Tuesday, 1 July 2014

World Cup 2014: Today's Talking Point - The Heat!

It's hot in Manaus. And Fortaleza. And many (but not all) other Brazilian cities where World Cup games are being played. It's humid too, with 80% humidity recorded at the Italy v England game, creating extremely unpleasant conditions. Especially if you're not used to them. 

Of course, these footballers are professional athletes and most of the European teams have an entourage of fitness experts to help them to acclimatise. Apparently the Italian squad prepared by running on treadmills in the sauna, and the English 'wore extra layers', which admittedly isn't particularly high-tech and something my Dad used to recommend when we ran out of heating.

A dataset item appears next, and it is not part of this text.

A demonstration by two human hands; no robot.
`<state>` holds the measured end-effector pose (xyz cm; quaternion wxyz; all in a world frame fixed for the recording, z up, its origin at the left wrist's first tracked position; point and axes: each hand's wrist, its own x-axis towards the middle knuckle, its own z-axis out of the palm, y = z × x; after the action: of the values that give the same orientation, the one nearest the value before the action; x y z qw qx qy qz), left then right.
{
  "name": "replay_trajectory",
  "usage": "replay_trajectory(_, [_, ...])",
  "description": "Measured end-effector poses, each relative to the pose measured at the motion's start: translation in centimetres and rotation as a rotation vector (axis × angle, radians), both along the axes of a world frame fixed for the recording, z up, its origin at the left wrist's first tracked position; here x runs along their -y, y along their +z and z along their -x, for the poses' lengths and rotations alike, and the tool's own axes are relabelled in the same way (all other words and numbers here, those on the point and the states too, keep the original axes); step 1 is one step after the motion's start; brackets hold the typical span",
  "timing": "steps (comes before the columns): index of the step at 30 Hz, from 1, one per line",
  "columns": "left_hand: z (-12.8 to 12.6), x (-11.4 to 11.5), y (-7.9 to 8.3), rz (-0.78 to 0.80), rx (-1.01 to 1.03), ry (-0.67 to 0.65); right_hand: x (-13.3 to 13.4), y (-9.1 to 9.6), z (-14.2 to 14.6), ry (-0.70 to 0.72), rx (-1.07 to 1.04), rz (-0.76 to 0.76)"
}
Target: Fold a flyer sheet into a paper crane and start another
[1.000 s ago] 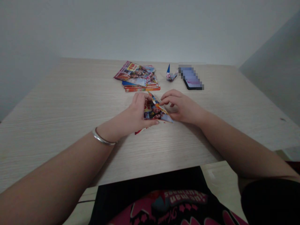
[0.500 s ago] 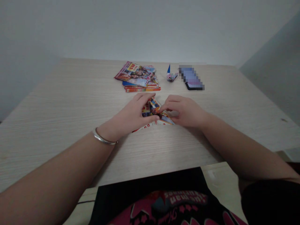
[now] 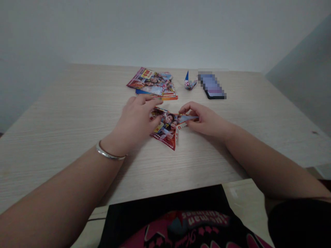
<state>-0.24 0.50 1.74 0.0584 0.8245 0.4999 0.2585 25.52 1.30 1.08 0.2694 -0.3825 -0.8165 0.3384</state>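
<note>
A colourful printed paper [image 3: 168, 128], partly folded, lies on the light wooden table [image 3: 77, 113] between my hands. My left hand [image 3: 136, 120], with a silver bangle on the wrist, rests on the paper's left side, fingers stretched and thumb pressing its edge. My right hand [image 3: 204, 119] pinches the paper's right corner between thumb and fingers. One point of the paper sticks out toward me.
A stack of printed magazine sheets [image 3: 152, 84] lies further back on the table. A small folded paper figure [image 3: 188, 82] stands to its right, beside a dark phone [image 3: 213, 88]. A wall rises behind the table; my lap is below its near edge.
The paper has been opened out and turned, now wider with a point toward me. My left hand slid left and flattened; my right hand pulled the right corner outward.
</note>
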Motion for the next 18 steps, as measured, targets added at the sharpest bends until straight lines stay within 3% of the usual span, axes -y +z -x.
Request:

It's no surprise then, that the teams who have had their group stage matches in the hotter and more humid locations have suffered unduly high incidents of heat-related ailments from heat exhaustion to cramp and dehydration, all of which take time from which to recover. Predictions were that the European teams who played here would particularly struggle, and this proved to be the case. Italian midfielder Claudio Marchisio claimed he had been hallucinating during his team's clash with England in Manaus.

It was also outrageously hot at USA 94, when FIFA banned water breaks despite the temperatures soaring to 46 degrees Celsius. John Aldridge had a famous meltdown on the touch-line as players were refused refreshments during the game between Mexico and Ireland. Since then the rules have changed, and FIFA now allows water breaks 'if health professionals deem conditions to be dangerous'.

These breaks are not mandatory, but a Brazilian judge has ruled that the referee must give a water break if any game is played in a temperature above 32 degrees Celsius in the Wet Bulb Globe Temperature index, which takes conditions such as wind speed (or chill), cloud cover, humidity, and UV radiation into account.

To switch sports for a moment, nearly every year there is controversy at the Australian Open as tennis players in Melbourne struggle with blistering heat. In 1998 an Extreme Heat Policy was introduced, with measures such as the ability to close roofs, longer breaks between games and sets, and the possible suspension of matches. In 2007 on-court temperatures reached 50 degrees, and this year not only the players were affected; a ball boy fainted and more than a thousand spectators were treated for heat exhaustion.

So why is this controversial you ask? Because some people say they should just get on with it. Their argument goes that these people are paid (and paid phenomenally well) to entertain us. The conditions are the same for everyone, so no-one has an advantage. 

My refutation is partly that the audience or spectators are denied the peak performance of these athletes, because no-one can achieve physical excellence in such heat. Also, basic humanity should stop you from wanting to torture people by forcing them into oven-like situations. They are sports-folk, not gladiators. Surely we don't want to watch them harm themselves? That's not sport; it's sadism.

Thankfully common sense has prevailed, with the introduction of three-minute cooling breaks used for the first time in the game between Mexico and The Netherlands. And officials have clearly realised that it is absolutely ridiculous to host games in places where it is too hot for comfort. Oh, wait... did someone say Qatar?